Pensó en acudir a la capilla para rezar. ¿Para qué? ¿De qué le serviría arrodillarse ante el Fuego Azul? Le bastaba con acercarse a Vorst y pedirle su bendición. Vorst, su mentor durante cerca de ocho décadas; Vorst, que poseía la capacidad de hacer que se sintiera todavía como un niño; Vorst, que había resucitado a Lázaro de entre los muertos…

CINCO

Las puertas del cielo

2164

1

El anfiteatro de operaciones era una herradura mantenida a baja temperatura e iluminada por una pálida luz violeta. En el extremo norte, las ventanas situadas al nivel de la segunda galería dejaban pasar el frío sol de Nuevo México. Desde su asiento, que dominaba la mesa de operaciones, Noel Vorst veía las montañas azules que se alzaban a media distancia, fuera de los confines del centro. Las montañas no le interesaban, ni tampoco lo que ocurría en la mesa de operaciones. Sin embargo, disimulaba esta falta de interés.

Vorst no necesitaba acudir en persona a la operación, por supuesto. Al igual que todos los demás, sabía que un resultado positivo era improbable. Pero el Fundador contaba 144 años de edad, y pensaba que era útil aparecer en público siempre que sus fuerzas se lo permitían. Así evitaba que la gente le creyera sumido en la senilidad.

Abajo, los cirujanos estaban congregados alrededor de un cerebro al descubierto. Vorst había presenciado como levantaban la parte superior del cráneo y hundían sus escalpelos de luz en la arrugada masa grisácea.

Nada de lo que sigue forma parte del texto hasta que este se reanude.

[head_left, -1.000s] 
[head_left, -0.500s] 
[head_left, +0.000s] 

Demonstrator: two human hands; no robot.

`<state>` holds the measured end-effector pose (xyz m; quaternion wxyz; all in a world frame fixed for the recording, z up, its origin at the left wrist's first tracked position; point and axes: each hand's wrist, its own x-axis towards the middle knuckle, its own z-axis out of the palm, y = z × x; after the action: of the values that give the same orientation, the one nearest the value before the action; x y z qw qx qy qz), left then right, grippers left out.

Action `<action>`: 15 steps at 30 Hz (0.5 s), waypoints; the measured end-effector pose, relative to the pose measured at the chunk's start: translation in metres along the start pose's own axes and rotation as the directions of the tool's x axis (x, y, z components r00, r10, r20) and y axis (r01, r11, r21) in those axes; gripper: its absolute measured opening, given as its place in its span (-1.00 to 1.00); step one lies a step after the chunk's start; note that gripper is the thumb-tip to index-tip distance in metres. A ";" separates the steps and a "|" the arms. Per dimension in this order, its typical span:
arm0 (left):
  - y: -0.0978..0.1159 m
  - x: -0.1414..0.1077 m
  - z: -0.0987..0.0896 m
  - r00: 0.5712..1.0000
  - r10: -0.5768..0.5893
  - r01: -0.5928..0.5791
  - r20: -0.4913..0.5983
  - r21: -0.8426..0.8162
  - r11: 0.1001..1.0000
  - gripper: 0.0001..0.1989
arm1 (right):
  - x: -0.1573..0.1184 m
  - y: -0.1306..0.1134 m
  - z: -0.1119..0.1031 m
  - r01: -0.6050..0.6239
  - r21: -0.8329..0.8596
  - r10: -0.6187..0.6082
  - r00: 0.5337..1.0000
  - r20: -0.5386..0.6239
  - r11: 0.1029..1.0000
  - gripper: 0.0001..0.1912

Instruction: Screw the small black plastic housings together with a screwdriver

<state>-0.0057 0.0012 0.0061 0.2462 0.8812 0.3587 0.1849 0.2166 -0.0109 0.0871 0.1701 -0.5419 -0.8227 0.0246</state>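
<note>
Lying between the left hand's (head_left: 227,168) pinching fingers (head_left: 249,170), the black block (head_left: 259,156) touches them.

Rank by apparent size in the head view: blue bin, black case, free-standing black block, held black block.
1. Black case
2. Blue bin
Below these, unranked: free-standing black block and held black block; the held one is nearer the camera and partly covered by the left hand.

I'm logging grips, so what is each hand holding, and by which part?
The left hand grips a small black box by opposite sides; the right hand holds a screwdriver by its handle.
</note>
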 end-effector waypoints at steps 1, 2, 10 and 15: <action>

Había uno diez mil millones de neuronas en aquel bloque de tejido, así como una infinidad de terminales axonales y receptores dendítricos. Los cirujanos confiaban en reordenar las mallas sinápticas de aquel cerebro, alterando el mecanismo de control proteínicomolecular para lograr que el paciente se adaptara a los planes de Vorst.

Qué locura, pensó el viejo. Ocultó su pesimismo y siguió sentado en silencio, escuchando el latido de la sangre en sus satinadas arterias artificiales.

Lo que allí se estaba haciendo constituía un acontecimiento notable, desde luego. Reuniendo todos los recursos de la moderna microcirugía, los técnicos más destacados del Centro de Ciencias Biológicas Noel Vorst estaban alterando las pautas de reconocimiento molecular proteínaproteína de un cerebro humano. Torcer un poco los circuitos; cambiar las estructuras transinápticas para establecer un vínculo mejor entre las membranas pre y postsinápticas; conectar en derivación las potencias de entrada sináptica individuales de un árbol dendítrico a otro… En suma, reprogramar el cerebro para que cumpliera los designios de Vorst, consistentes en actuar como la fuerza propulsora necesaria para conseguir que un equipo de exploradores salvase el abismo de añosluz que les separaba de otra estrella.

Se trataba de un proyecto extraordinario. Los cirujanos del centro de investigaciones de Santa Fe se habían preparado para ello durante cincuenta años, manipulando los cerebros de gatos, monos y delfines. Ahora, se habían decidido a proceder con sujetos humanos. El paciente de la mesa era un esper de grado medio, un precog escasamente dotado para desplazarse en el tiempo; su expectativa de vida era de unos seis meses, y no existían dudas sobre la extinción que se produciría después. El precog había sido informado de estas circunstancias, y por ello se había presentado voluntario para el experimento. Los más expertos cirujanos del mundo estaban operándole.